私はワンピースに着替えると、残りの二つは収納にしまってから元々着ていたのを洗濯することにした。
ちなみに私が着ていたのは死んだ時に来ていた服と同じで、腹部が裂けてしまっている。この服を着ているとあの事を思い出してしまうので、これも収納に封印することにしたのだ。
洗濯といっても、洗剤がある訳では無いので水で洗い流すだけだ。水はもちろん湖の水を使うが、湖を汚すのは気が引ける。
先程探索した時には後回しにしたのだが、実は家の裏手に倉庫があった。そこに何かないかと探してみると、中には何かの装置のようなものや、便利そうなものから何に使うのかわからないものまで様々な道具があった。
かといって洗濯板なんていうピンポイントなものはなく、仕方ないのでバケツに水を汲んで、そこで服を擦って洗うことにした。
湖にいる微生物が入ってしまわないように気をつけながら水を汲み、服を擦り洗う。異世界に来たのに、最初にやることが洗濯かあ…と思わないでもないが、平和なのはいいことだ。
洗濯が終わると、小腹がすいてきたので家に戻って食事にすることにした。キッチンには冷蔵庫もあったし、パンがたくさんはいった袋もあったのでしばらくは大丈夫だろう。
キッチンに戻って冷蔵庫を開けると、そこには野菜とお肉、調味料なんかが入っていた。どれも地球で見たことがあるもの──どころか、お肉なんかはお徳用!とかいうシールが貼られてあったり、袋にシャウエッセン!なんて書かれていたりする。もしかしなくても、地球のスーパーとかに売っているものそのものだろう。

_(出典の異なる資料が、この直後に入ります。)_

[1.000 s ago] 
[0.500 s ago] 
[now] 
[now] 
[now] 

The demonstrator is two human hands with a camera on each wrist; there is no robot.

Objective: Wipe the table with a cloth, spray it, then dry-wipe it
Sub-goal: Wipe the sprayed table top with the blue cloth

なんとなく地球のものとしてとっておきたい気もしたが、腐らせてしまうのももったいないので全部食べてしまおう。
こう見えても私は料理が得意で──なんて都合の良いことはなく、ごく普通の高校生─だったつもりの私は、料理なんてそんなにした事がなかった。
なので、無理せずお肉は焼く!野菜は切って盛り付ける!という簡単な料理にした。名付けて、焼肉とサラダセットだ。
調味料も一通り見たことあるものが揃えられており、焼肉に焼肉のタレをかけて完成だ。お水は、湖の水を汲んできた。
「いただきまーす」
黙々とお肉と野菜を食べる私。決して不味くはないのだが、特に美味しいということもない。しかし、どこか味気ないのは確かだ。
「お母さんって大変だったんだ…」
異世界に来て感じたことがこれとは、なかなか現実的でおかしく、思わず一人でくすりと笑ってしまう。
これからどんなことが待ち受けているかはわからないが、私は何事も平和が一番だなあと思ったのだった。